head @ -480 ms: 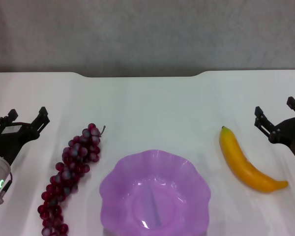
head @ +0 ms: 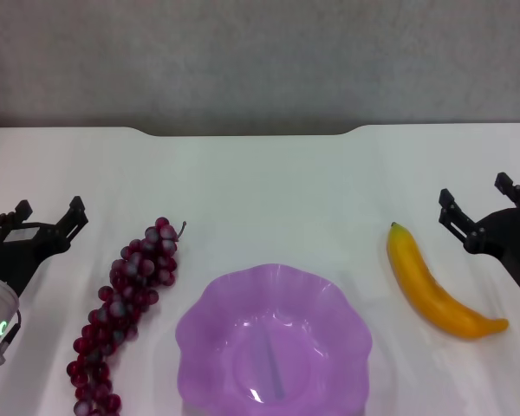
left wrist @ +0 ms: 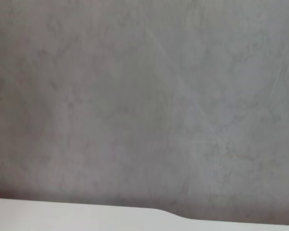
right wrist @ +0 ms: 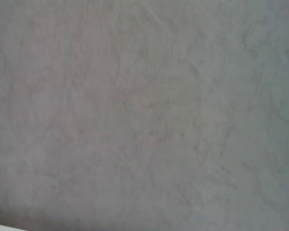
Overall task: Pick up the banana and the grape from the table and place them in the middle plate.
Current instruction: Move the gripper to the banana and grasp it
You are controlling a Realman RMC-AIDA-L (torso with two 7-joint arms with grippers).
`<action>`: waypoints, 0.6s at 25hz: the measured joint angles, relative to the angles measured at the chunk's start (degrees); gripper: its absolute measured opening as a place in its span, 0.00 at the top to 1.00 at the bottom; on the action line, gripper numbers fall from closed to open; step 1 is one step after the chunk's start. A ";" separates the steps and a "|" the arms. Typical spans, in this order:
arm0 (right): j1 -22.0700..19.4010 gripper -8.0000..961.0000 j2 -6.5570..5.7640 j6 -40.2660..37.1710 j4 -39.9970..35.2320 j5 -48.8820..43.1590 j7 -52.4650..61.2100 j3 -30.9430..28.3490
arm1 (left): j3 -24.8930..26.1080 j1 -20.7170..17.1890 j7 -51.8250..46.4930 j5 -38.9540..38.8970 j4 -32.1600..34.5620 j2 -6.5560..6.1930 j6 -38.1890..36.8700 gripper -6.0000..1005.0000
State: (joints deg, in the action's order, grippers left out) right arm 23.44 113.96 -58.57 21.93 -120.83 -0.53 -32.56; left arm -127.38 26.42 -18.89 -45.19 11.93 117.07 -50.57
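A plain grey wall (head: 260, 61) rises behind the far edge, filling both wrist views

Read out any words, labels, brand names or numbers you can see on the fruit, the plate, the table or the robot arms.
None: no readable text in any view.
The banana, the grape bunch, the purple scalloped plate and the white table carry no label or print.
The left arm shows only a small green light ring, not a character.
Both wrist views show just a blank grey wall.

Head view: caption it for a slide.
Open left gripper beside the grape, open right gripper beside the banana, purple middle plate empty.
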 joint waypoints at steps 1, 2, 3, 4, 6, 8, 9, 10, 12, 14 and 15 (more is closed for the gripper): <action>0.00 0.08 0.00 0.00 0.00 0.00 0.00 0.00 | 0.00 -0.05 0.04 0.01 0.00 -0.03 0.17 0.13; -0.40 0.09 -0.88 0.75 1.69 -0.03 0.00 -0.05 | 0.00 -0.09 0.13 0.01 0.00 -0.04 0.34 0.13; -0.97 0.09 -1.97 1.94 3.77 -0.02 0.00 -0.22 | 0.01 -0.11 0.20 0.02 0.00 -0.05 0.41 0.13; -1.66 0.09 -3.48 3.53 6.67 -0.08 -0.01 -0.57 | 0.01 -0.12 0.34 0.02 0.00 -0.05 0.45 0.13; -2.99 0.09 -6.51 7.43 12.68 -0.15 -0.38 -1.61 | 0.02 -0.13 0.50 0.02 0.00 -0.06 0.46 0.13; -4.37 0.09 -9.84 12.44 19.25 -0.21 -1.28 -3.37 | 0.03 -0.13 0.60 0.02 -0.02 -0.10 0.57 0.13; -5.19 0.09 -11.76 16.98 23.24 -0.23 -1.99 -5.01 | 0.03 -0.14 0.60 0.02 -0.07 -0.12 0.73 0.13; -5.92 0.10 -13.43 21.66 26.96 -0.32 -2.64 -6.82 | 0.04 -0.13 0.61 0.02 -0.10 -0.12 0.86 0.13; -7.60 0.10 -16.24 31.98 34.70 -1.10 -3.86 -11.51 | 0.03 -0.12 0.75 0.02 -0.12 -0.10 1.00 0.13; -9.69 0.10 -17.63 46.05 42.18 -3.56 -5.52 -18.49 | 0.04 -0.08 1.09 0.01 -0.14 -0.09 1.03 0.13; -10.72 0.10 -17.40 52.75 44.92 -5.12 -6.68 -22.53 | 0.04 -0.03 1.21 -0.01 -0.15 -0.08 1.04 0.13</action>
State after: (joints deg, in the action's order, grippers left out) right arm 12.71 96.55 -5.82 66.85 -125.95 -7.21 -55.08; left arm -127.35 26.39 -17.68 -45.20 11.78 116.98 -49.53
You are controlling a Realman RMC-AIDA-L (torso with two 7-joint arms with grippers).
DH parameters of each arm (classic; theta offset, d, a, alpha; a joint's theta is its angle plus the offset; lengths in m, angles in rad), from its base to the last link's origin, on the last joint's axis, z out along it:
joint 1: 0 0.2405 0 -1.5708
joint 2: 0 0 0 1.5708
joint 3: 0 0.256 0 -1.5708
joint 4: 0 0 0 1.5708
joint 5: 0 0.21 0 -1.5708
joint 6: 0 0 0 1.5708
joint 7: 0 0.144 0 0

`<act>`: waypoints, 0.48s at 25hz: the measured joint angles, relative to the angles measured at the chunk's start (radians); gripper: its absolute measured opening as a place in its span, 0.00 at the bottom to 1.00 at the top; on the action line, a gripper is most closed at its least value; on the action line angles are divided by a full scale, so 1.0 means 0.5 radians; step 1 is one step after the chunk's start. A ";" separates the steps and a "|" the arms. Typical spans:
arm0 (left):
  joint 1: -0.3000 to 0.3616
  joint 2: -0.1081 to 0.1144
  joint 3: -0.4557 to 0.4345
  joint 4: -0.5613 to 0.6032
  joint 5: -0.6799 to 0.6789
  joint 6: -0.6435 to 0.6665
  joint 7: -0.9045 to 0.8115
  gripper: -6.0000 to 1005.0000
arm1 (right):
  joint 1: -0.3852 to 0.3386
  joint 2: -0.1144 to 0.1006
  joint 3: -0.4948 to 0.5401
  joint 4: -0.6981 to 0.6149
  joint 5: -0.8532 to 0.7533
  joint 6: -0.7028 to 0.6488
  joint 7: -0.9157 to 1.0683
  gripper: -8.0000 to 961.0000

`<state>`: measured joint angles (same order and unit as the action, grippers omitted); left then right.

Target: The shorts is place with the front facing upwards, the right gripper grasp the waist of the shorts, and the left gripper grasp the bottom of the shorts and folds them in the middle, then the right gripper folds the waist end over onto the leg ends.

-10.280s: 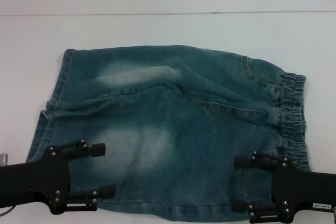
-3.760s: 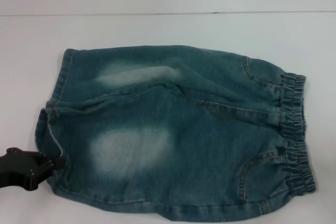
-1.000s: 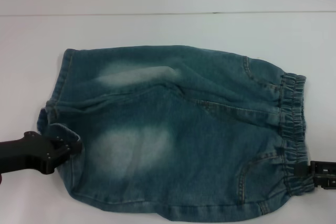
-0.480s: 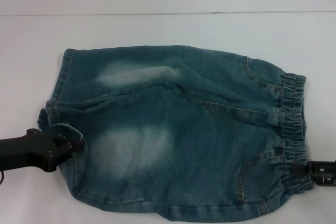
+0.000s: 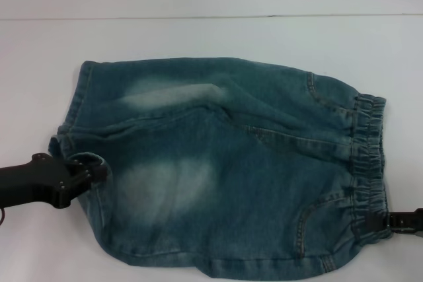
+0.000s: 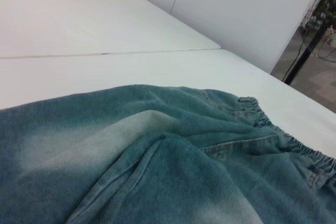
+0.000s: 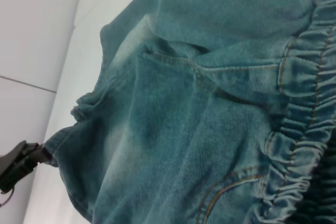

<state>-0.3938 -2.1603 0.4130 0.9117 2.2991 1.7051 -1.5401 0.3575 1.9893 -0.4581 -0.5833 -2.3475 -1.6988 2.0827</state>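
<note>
The shorts [image 5: 225, 170] lie spread on the white counter [image 5: 211, 37], front up, with the waist [image 5: 369, 156] toward the robot's right and the leg ends [image 5: 79, 143] toward its left. Both grasps look made, while neither fold has begun: the garment is a single flat layer, so the lengthwise fold down the middle and the later fold of waist over legs are both left to do.

The left tool [image 5: 89, 173] sits at the near leg hem, closed on the bottom of the shorts; the hem curls up into a small loop around its tips, and the cloth beside it is bunched (a sign, I judge, that the pinch is firm). The right tool [image 5: 377, 221] is at the near corner of the waist, its black tips tucked against the gathered band. It appears clamped on the elastic, though the band hides most of the fingers.

The denim is a soft, blue-green wash with two pale faded patches, one on each leg. The waist is a ruffled, ribbed band with tan stitching, while the leg hems are flat and plain. Curved pocket seams run just inside the waist, and a raised crease ridge runs from the crotch toward the leg ends.
</note>
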 joint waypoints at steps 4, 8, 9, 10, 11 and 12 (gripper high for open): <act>-0.006 0.002 -0.001 0.002 -0.003 0.000 0.000 0.05 | -0.019 0.006 0.063 0.004 0.009 -0.014 -0.025 0.49; -0.011 0.000 -0.008 0.002 -0.008 -0.015 0.000 0.05 | -0.028 0.010 0.163 0.006 0.011 -0.049 -0.040 0.31; -0.012 0.000 -0.013 0.002 -0.012 -0.019 0.000 0.05 | -0.028 0.011 0.190 0.007 0.012 -0.059 -0.041 0.26; -0.012 0.000 -0.021 0.002 -0.019 -0.023 0.000 0.05 | -0.029 0.012 0.221 0.007 0.012 -0.065 -0.041 0.21; -0.012 0.000 -0.027 0.002 -0.038 -0.026 0.000 0.05 | -0.028 0.012 0.250 0.008 0.013 -0.069 -0.042 0.16; -0.009 0.000 -0.033 0.002 -0.062 -0.028 0.000 0.05 | -0.029 0.012 0.290 0.011 0.014 -0.073 -0.042 0.11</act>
<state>-0.3985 -2.1604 0.3963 0.9127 2.2681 1.6909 -1.5401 0.3432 1.9955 -0.3134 -0.5778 -2.3404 -1.7352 2.0619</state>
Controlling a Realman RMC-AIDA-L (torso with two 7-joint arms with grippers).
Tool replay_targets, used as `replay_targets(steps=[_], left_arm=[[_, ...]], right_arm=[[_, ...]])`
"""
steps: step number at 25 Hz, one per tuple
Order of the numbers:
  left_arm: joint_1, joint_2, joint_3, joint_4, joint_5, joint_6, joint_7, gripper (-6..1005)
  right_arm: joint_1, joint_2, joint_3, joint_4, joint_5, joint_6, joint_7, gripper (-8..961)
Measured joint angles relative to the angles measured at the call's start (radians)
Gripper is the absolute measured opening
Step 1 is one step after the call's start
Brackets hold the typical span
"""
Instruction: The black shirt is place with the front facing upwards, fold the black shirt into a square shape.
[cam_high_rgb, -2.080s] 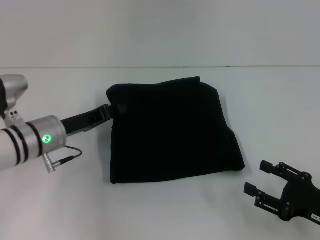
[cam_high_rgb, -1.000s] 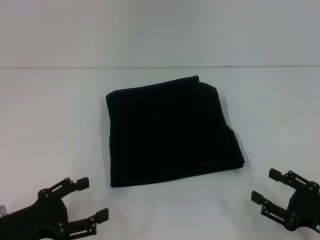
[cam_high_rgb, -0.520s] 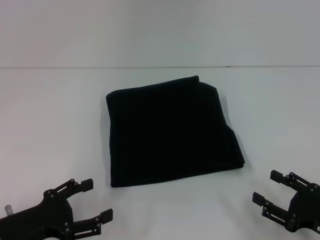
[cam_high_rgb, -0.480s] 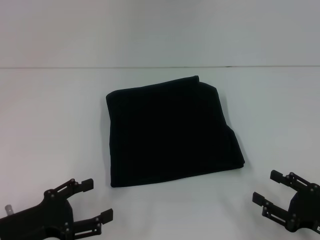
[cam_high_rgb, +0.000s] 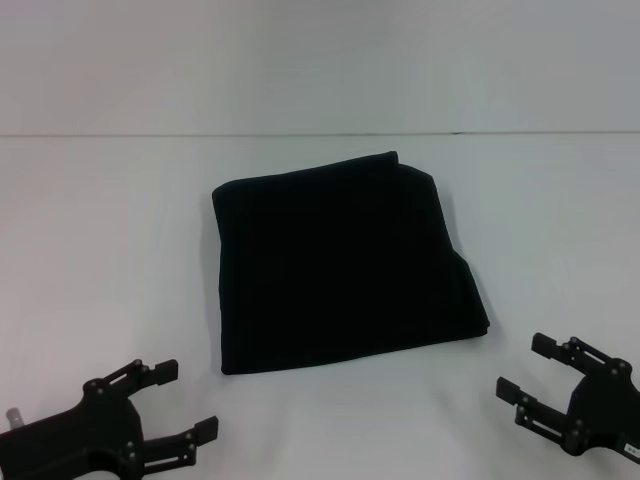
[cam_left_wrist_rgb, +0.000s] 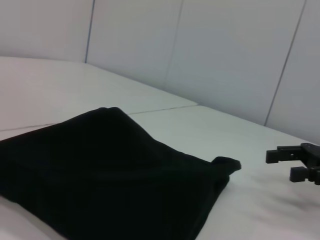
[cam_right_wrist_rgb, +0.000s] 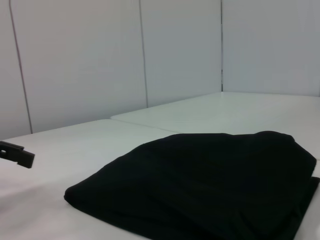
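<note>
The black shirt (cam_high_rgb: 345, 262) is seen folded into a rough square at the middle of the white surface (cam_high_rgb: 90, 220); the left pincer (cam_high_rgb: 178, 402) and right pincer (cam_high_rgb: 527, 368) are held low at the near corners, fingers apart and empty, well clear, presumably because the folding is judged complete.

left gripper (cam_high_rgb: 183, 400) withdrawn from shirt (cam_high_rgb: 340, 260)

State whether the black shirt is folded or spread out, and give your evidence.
Folded. The black shirt lies as one compact, roughly square block on the table, no sleeves or lettering showing, with layered edges at its right side.
</note>
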Motion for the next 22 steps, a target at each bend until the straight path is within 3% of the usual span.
replay_targets(steps=[13,22], left_arm=[[-0.004,0.002,-0.001,-0.006,0.0,-0.026,0.0,946],[-0.005,0.003,-0.001,-0.008,0.0,-0.025,0.001,946]], right_arm=[[0.063,0.0,-0.029,0.052,-0.004,0.007,-0.02,775],[0.068,0.0,-0.029,0.051,-0.003,0.009,-0.022,775]])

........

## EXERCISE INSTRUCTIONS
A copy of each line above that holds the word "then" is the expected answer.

## OUTPUT OF THE EXERCISE
`<state>`: measured joint angles (same order and unit as the action, grippers omitted); left then right.
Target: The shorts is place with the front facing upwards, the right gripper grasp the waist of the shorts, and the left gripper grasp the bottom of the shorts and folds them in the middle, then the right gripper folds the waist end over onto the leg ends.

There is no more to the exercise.